WHAT TO PRODUCE:
Your task is to find every line of the data that holds the string "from" and copy it.

MATERIAL PROVIDED:
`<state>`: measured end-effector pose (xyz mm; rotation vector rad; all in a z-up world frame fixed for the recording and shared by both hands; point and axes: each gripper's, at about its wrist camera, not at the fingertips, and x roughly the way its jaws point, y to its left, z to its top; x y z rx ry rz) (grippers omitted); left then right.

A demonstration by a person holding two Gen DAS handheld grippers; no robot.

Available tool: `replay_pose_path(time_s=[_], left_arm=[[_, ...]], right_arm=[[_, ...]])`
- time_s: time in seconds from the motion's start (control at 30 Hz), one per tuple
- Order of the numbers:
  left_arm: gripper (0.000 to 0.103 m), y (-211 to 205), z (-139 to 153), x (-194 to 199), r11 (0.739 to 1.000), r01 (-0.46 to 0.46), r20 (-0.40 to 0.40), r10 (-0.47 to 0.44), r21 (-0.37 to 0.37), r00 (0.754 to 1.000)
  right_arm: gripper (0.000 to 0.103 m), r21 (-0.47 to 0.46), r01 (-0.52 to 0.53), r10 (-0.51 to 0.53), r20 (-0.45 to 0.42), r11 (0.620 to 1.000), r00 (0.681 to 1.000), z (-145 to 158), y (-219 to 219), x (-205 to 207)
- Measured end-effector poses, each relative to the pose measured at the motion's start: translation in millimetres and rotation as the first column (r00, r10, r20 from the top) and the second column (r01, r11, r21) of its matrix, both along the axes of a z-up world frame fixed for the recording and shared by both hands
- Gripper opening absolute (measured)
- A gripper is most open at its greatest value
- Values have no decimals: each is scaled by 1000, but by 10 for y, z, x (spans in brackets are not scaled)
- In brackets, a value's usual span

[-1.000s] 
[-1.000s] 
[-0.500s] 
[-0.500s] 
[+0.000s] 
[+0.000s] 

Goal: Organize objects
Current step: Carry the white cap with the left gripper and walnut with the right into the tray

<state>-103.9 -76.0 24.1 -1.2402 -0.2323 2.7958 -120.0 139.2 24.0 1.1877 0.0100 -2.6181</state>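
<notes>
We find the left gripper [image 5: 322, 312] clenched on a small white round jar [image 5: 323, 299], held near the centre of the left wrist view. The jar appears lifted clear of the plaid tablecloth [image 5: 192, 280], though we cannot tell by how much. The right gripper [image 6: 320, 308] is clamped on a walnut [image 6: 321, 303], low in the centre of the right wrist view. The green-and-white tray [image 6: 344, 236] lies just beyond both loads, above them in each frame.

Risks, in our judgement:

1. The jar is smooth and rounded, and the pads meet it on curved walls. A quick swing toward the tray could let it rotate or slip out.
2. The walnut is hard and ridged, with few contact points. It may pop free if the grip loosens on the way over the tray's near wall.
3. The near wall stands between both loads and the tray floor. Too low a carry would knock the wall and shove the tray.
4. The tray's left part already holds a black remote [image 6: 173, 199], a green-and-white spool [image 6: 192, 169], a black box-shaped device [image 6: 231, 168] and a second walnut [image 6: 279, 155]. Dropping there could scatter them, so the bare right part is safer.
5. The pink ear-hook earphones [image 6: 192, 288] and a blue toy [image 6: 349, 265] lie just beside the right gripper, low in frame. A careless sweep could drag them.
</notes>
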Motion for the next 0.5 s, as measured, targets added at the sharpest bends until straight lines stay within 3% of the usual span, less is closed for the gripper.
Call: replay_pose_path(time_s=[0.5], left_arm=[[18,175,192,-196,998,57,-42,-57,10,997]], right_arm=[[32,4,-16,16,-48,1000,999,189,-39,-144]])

EXERCISE RESPONSE:
- time_s: time in seconds from the motion's start (control at 30 Hz), one per tuple
- Measured end-effector poses, each relative to the pose measured at the motion's start: translation in millimetres and rotation as the first column (r00, r10, r20 from the top) and the second column (r01, r11, r21) of its matrix, both along the axes of a z-up world frame fixed for the recording and shared by both hands

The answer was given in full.